Eaglewood wrote:Ouch. Not a pretty picture, Ghost.
I'd like to give you a hypothetical situation based on this "superior firepower versus brains" debate.
Given: Aztecs versus Cortez and his 1,000 Spanish troops.
We know how history turned out. But.... what if things were done a little differently?
The Aztecs don't have guns or cannons, while Cortez and his men has their technology and guns.
Suppose I was an Aztec general.
I would set up an ambush. I'd send several dozen Aztec warriors to engage Cortez's army. I'll wait in the forest, or a mountain pass.
When my Aztec warriors lure the Spanish towards the forest... they'd fall for the pit-traps with spikes... or in the mountains, the Spanish would fall into a rockslide trap.
This could whittle down the Spanish numbers to, say, 600 or 700.
I'd use hit and run tactics. I'd use blowguns or throwing javelins, and have these warriors hide in trees or behind obstacles, afer the traps.

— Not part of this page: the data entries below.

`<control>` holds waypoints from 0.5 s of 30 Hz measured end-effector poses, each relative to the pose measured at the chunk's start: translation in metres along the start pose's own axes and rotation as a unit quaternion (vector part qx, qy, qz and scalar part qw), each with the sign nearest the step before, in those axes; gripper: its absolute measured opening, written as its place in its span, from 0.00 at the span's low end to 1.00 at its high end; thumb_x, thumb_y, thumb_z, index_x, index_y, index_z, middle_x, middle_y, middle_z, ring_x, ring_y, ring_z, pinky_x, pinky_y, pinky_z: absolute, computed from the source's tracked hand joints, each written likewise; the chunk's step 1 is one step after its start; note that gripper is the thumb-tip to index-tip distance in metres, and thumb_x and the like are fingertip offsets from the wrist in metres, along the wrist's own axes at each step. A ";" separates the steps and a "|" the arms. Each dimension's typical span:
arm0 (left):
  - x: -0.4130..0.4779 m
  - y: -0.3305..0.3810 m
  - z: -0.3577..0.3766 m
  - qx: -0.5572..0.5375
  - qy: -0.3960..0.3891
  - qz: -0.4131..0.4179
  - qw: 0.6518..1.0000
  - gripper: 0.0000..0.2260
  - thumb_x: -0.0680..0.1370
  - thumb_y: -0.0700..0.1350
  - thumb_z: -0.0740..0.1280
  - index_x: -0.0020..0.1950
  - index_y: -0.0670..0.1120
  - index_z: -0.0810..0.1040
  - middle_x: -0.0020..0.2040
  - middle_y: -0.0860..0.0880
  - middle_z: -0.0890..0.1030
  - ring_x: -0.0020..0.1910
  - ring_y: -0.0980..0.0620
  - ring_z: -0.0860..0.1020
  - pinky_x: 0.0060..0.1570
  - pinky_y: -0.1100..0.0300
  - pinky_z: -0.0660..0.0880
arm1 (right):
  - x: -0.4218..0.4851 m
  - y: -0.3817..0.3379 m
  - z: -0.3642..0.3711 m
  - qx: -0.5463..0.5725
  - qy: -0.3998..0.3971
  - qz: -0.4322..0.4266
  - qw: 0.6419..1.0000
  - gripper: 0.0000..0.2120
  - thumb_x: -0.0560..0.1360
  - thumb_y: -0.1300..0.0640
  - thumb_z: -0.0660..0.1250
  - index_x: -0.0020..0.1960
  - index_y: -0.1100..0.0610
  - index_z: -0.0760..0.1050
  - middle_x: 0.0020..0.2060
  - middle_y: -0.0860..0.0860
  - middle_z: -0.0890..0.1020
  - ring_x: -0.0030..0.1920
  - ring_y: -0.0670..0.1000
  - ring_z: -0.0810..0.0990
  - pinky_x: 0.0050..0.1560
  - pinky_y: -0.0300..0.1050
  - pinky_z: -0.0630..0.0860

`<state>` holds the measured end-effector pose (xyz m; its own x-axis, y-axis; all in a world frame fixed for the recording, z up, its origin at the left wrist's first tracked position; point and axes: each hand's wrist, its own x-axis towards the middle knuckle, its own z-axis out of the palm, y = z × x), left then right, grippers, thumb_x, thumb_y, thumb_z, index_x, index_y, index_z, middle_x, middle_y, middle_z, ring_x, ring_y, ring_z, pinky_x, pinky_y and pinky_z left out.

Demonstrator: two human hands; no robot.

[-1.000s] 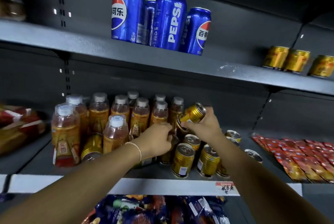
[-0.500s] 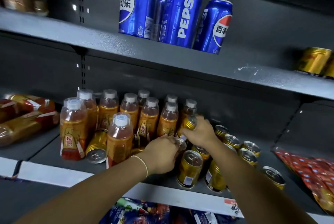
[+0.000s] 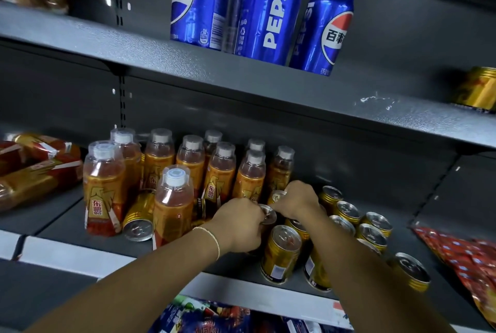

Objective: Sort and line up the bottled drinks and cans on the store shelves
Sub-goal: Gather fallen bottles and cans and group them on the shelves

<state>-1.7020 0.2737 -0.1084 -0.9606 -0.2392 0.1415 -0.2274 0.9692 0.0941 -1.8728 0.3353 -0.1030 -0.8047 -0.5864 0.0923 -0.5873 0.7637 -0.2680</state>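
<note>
On the middle shelf [image 3: 80, 255] stand several orange drink bottles [image 3: 173, 203] with white caps. To their right stand several small gold cans [image 3: 280, 253] in rows. My left hand [image 3: 239, 225] grips an upright gold can [image 3: 268, 216] beside the bottles. My right hand [image 3: 298, 199] holds another gold can [image 3: 276, 195] set down just behind it, next to the bottles. One gold can [image 3: 138, 218] lies on its side between the front bottles.
Blue Pepsi cans [image 3: 271, 8] stand on the upper shelf [image 3: 134, 48], with a gold can [image 3: 477, 89] at its far right. Red and gold packets [image 3: 35, 169] lie at the left, red snack packets [image 3: 461, 257] at the right. Coloured packages [image 3: 204, 318] fill the shelf below.
My right hand has brought the raised gold can down from above the group to shelf level beside the bottles. My left hand has stayed on its can. The view has drawn closer.
</note>
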 end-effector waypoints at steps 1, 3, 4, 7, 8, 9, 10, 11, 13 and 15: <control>0.000 0.000 -0.001 -0.001 -0.003 -0.001 1.000 0.12 0.78 0.46 0.61 0.56 0.45 0.80 0.51 0.46 0.81 0.48 0.46 0.79 0.50 0.51 0.79 | 0.001 -0.001 0.001 -0.008 0.002 -0.002 1.000 0.24 0.62 0.38 0.79 0.45 0.54 0.75 0.40 0.50 0.80 0.41 0.49 0.78 0.34 0.42 0.74; 0.001 0.000 -0.004 -0.003 -0.006 0.000 1.000 0.11 0.78 0.46 0.62 0.54 0.44 0.81 0.50 0.46 0.81 0.48 0.46 0.79 0.50 0.51 0.79 | 0.004 -0.003 0.001 -0.010 -0.008 -0.002 1.000 0.27 0.62 0.34 0.78 0.43 0.55 0.74 0.38 0.50 0.79 0.40 0.49 0.79 0.33 0.42 0.73; 0.002 0.000 -0.005 -0.002 -0.009 -0.001 1.000 0.11 0.77 0.46 0.62 0.53 0.44 0.81 0.48 0.45 0.81 0.47 0.46 0.79 0.49 0.51 0.79 | 0.006 -0.003 -0.002 -0.002 -0.015 -0.002 1.000 0.27 0.63 0.32 0.76 0.40 0.55 0.74 0.35 0.50 0.79 0.37 0.49 0.79 0.32 0.42 0.72; 0.004 0.003 -0.011 -0.008 -0.018 -0.009 1.000 0.09 0.76 0.45 0.64 0.47 0.42 0.81 0.42 0.46 0.80 0.42 0.47 0.78 0.42 0.54 0.79 | 0.015 0.000 -0.012 0.027 -0.024 -0.014 0.999 0.29 0.66 0.28 0.71 0.32 0.55 0.70 0.28 0.49 0.75 0.30 0.47 0.75 0.29 0.41 0.66; 0.005 0.004 -0.013 -0.009 -0.019 -0.010 1.000 0.08 0.75 0.45 0.65 0.46 0.42 0.81 0.40 0.46 0.79 0.41 0.47 0.77 0.41 0.54 0.78 | 0.017 0.002 -0.014 0.025 -0.018 -0.021 0.999 0.30 0.68 0.28 0.69 0.31 0.55 0.70 0.28 0.49 0.74 0.30 0.47 0.74 0.29 0.41 0.64; 0.007 0.005 -0.015 -0.007 -0.020 -0.010 1.000 0.08 0.75 0.45 0.65 0.43 0.42 0.81 0.39 0.46 0.78 0.40 0.47 0.77 0.40 0.54 0.78 | 0.019 0.003 -0.015 0.020 -0.007 -0.028 0.999 0.29 0.70 0.28 0.67 0.31 0.54 0.71 0.29 0.49 0.75 0.31 0.46 0.73 0.29 0.42 0.63; 0.008 0.006 -0.017 -0.005 -0.021 -0.011 1.000 0.09 0.75 0.45 0.65 0.39 0.43 0.79 0.36 0.47 0.77 0.39 0.47 0.77 0.40 0.53 0.78 | 0.022 0.005 -0.015 0.030 0.012 -0.024 0.999 0.27 0.72 0.29 0.66 0.34 0.54 0.74 0.31 0.48 0.75 0.33 0.46 0.73 0.30 0.41 0.63; 0.010 0.007 -0.019 -0.006 -0.022 -0.013 1.000 0.11 0.75 0.45 0.65 0.34 0.44 0.75 0.33 0.48 0.75 0.38 0.46 0.76 0.39 0.53 0.78 | 0.025 0.007 -0.014 0.045 0.028 -0.018 0.998 0.25 0.72 0.31 0.66 0.39 0.54 0.76 0.33 0.48 0.76 0.35 0.45 0.74 0.31 0.41 0.65; 0.014 0.008 -0.022 -0.013 -0.023 -0.021 0.999 0.15 0.75 0.45 0.65 0.29 0.46 0.69 0.30 0.49 0.71 0.35 0.48 0.74 0.36 0.54 0.77 | 0.031 0.009 -0.011 0.068 0.046 -0.014 0.997 0.24 0.73 0.34 0.68 0.47 0.56 0.78 0.38 0.49 0.77 0.42 0.48 0.78 0.37 0.41 0.69; 0.017 0.010 -0.024 -0.013 -0.021 -0.028 0.999 0.16 0.75 0.45 0.66 0.28 0.47 0.67 0.29 0.49 0.70 0.31 0.50 0.71 0.33 0.56 0.74 | 0.039 0.008 -0.007 0.087 0.036 -0.021 0.995 0.23 0.73 0.37 0.70 0.53 0.56 0.78 0.43 0.51 0.78 0.49 0.52 0.79 0.44 0.41 0.72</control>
<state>-1.7165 0.2784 -0.0818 -0.9522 -0.2906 0.0937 -0.2782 0.9522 0.1262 -1.9095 0.3204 -0.0945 -0.7871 -0.5917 0.1741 -0.6023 0.6764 -0.4239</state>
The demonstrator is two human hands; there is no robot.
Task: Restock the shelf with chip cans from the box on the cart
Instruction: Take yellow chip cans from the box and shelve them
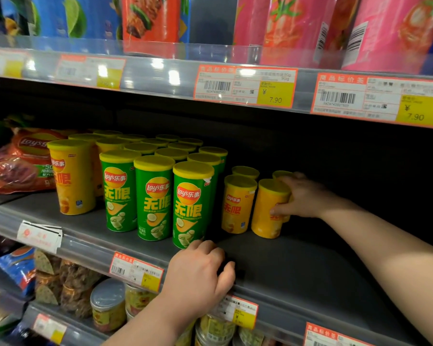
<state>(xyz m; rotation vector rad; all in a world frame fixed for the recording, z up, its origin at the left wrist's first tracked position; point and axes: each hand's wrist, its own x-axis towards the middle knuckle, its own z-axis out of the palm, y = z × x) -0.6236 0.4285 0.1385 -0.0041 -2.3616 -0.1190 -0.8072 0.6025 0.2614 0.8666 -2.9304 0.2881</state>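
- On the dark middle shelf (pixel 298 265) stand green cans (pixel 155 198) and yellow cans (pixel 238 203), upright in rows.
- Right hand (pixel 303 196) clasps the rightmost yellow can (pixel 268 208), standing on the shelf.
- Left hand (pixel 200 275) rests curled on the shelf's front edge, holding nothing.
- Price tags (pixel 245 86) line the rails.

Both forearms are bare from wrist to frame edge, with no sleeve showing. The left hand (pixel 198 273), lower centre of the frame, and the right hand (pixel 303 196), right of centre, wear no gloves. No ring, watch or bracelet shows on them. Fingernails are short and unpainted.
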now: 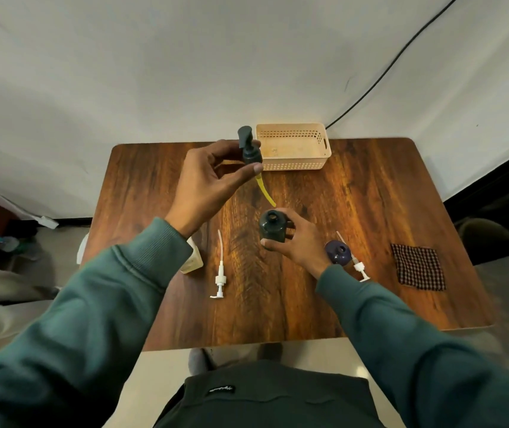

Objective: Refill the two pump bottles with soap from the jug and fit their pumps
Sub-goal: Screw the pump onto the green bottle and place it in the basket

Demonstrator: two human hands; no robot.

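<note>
My left hand [213, 180] pinches a dark pump [248, 146] by its collar and holds it up above the table. The pump's yellow tube [265, 193] slants down, its tip just above the open neck of a dark green bottle [273, 230]. My right hand [301, 242] grips that bottle, which stands upright on the table. A dark blue round bottle [338, 251] stands open behind my right wrist. Two white pumps lie flat: one [219, 273] left of the green bottle, one [356, 264] beside the blue bottle. The pale jug [193, 261] is mostly hidden under my left forearm.
A beige perforated basket [293, 146] sits at the table's far edge. A checked cloth [418, 267] lies near the right edge. A black cable [401, 57] runs down the wall to behind the basket. The wooden table [355, 211] is small, with floor on both sides.
</note>
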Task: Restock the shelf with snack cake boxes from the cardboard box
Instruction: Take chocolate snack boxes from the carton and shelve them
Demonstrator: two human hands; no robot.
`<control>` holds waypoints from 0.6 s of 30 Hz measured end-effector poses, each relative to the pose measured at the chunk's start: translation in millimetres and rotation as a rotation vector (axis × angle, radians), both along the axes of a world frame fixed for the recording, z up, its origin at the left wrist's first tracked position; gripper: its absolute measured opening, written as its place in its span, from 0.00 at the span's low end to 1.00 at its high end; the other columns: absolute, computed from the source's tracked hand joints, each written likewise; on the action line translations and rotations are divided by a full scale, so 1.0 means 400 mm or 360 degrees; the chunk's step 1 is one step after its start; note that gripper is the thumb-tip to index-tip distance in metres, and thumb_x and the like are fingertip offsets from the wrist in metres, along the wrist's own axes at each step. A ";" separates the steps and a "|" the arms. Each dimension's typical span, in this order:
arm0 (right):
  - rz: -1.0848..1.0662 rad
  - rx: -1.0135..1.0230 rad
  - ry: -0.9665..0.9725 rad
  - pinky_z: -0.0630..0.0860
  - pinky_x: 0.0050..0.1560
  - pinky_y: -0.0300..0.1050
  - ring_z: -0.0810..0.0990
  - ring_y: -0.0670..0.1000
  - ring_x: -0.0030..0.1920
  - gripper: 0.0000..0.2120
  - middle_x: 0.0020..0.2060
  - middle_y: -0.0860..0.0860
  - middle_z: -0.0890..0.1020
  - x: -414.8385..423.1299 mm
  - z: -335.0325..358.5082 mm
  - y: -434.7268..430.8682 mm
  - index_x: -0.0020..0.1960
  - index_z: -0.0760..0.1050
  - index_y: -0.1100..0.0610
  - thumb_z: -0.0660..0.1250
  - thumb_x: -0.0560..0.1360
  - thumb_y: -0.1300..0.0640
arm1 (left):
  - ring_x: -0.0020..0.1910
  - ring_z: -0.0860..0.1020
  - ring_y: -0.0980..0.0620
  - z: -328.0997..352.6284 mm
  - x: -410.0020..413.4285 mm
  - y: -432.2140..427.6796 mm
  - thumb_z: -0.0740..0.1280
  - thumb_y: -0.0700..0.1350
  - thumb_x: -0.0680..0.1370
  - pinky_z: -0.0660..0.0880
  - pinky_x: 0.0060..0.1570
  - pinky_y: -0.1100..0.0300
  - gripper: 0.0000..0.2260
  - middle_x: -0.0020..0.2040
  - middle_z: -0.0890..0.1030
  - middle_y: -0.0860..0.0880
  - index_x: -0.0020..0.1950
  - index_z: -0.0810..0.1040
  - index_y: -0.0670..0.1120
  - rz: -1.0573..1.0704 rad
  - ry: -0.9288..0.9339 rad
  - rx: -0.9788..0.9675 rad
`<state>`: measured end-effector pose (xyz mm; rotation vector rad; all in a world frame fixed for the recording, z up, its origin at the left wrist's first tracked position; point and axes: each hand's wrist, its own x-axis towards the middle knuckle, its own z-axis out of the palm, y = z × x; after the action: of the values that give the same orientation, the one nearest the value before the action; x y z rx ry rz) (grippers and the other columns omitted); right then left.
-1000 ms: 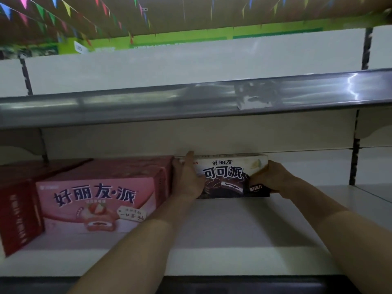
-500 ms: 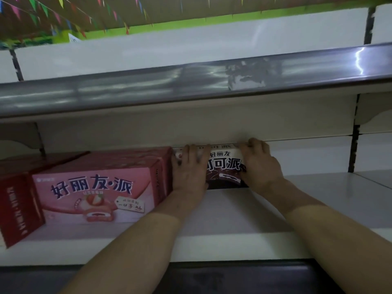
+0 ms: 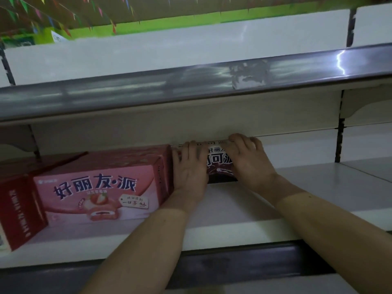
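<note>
A white and dark brown snack cake box (image 3: 216,164) stands far back on the white shelf (image 3: 244,221), against the rear panel. My left hand (image 3: 189,166) lies flat on its left front face, fingers straight and reaching over its top edge. My right hand (image 3: 248,160) covers the box's right half, fingers bent over the top edge. Left of it, touching my left hand, a pink snack cake box (image 3: 101,185) lies at an angle. The cardboard box is out of view.
A red box (image 3: 19,202) stands at the far left of the shelf. The upper shelf's grey front rail (image 3: 191,85) hangs low over the hands. Bare shelf surface (image 3: 331,183) stretches to the right.
Both hands shifted from the box's ends onto its front and top. The box slid further back and now sits against the rear panel, with my right hand hiding more of its front.
</note>
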<state>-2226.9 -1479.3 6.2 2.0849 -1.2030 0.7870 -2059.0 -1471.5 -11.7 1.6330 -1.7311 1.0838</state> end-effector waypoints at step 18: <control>-0.0196 0.0396 0.0160 0.62 0.67 0.55 0.58 0.61 0.71 0.29 0.72 0.60 0.57 0.015 0.016 0.019 0.74 0.61 0.56 0.64 0.75 0.56 | 0.57 0.71 0.43 -0.005 0.002 0.006 0.80 0.45 0.56 0.74 0.49 0.49 0.42 0.59 0.76 0.43 0.69 0.68 0.47 0.0100 -0.0079 0.0108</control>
<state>-2220.9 -1471.7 12.8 2.1923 -1.4182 0.4909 -2058.3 -1469.1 -13.8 1.7262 -1.7768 1.1146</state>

Every time Cortez loses a man, his army is weakened because he cannot recieve reinforcements unless there's teleporters or some advanced sci-fi tech to bypass the 1 - 3 month sailing journey from Spain to South America. Besides, Cortez burned his ships to motivate his men.
Also, every round of ammunition the Spanish wastes on my hundreds or thousands of Aztec troops, means eventually they'll run out of bullets and "high tech" to use aganist me. Same goes for energy cells for energy weapons.
While I have spears, javelins, blowguns, etc. that can easily be replaced.
I'll keep having my warriors conduct "alpha strike" with javelins and whatever, to attempt to seriously or mortally wound more and more of Cortez's soldiers.
That is one of my ideas how to take down a superior invading force with "primitive" technology.
Then again, the Vong might not operate as Humans do pyschologically to traps and what-not.
There are, however, more difficulties faced by the Aztecs. The most important was that their empire was an actual empire, based on the military subjugation of nations/tribes. The conquerors of Mexico had access to numerous native auxiliaries, military forces provided by various disaffected groups that hoped to profit from kicking the Aztecs from their position of prominence. Perhaps the conquered peoples that had not been fully assimilated were sufficiently tired of sending tithes of their populations to have their hearts ritually sawn out of their chests with obsidian knives, or to have their skins flayed off their living bodies to be worn as a ritual second skin by the statues of gods. Or they just got tired of paying taxes.
The situation the Spaniards found themselves up against is a classic example of divide and conquer. The Spaniards found allies willing to provide local troops capable of fighting in the local manner. The Spaniards had horses, which proved a morale-buster for the Aztecs. The Spaniards had loud, flashy weapons. In battle, the Spaniards focused their efforts on killing their opponents, whereas the Aztecs focused their efforts on capturing their opponents injured but alive to be used as sacrifices. Combine all that with the suicidal religiously-founded confusion of the Aztec leadership, allowing the Spaniards into the Aztec capital and into direct contact with the Aztec leadership, and the Aztecs managed to very deliberately stack the deck against themselves.
Also, the areas in which the Spaniards fought were dominated by scrub and very light forest, exactly the kind of terrain the Spaniards in question had previously fought the Moors in.
As for the Borg, there just appears to be no conceivable way in which they could successfully engage any substantial force that has access to weaponry, transport and defenses equivalent to Star Wars technologies. I suspect that even the Corporate Sector Authority's picket fleet should be able to fight the Borg to a standstill.
Now, if the Borg were to specialize their cubes...
A screen of cubes devoted entirely to shields and armor, to the exclusion of anything else but antifighter weapons and engines, might then form a short-lived screening force. The screening force would then be followed by waves of cubes set up strictly as bombs, interspersed with a sprinkling of conventional cubes to fend off fighter screens.
Of course, there's still the matter of overwhelming Star Wars tech advantages in the areas of firepower and protection, not to mention vastly faster FTL travel speeds that allow forces to be concentrated and dispersed at will.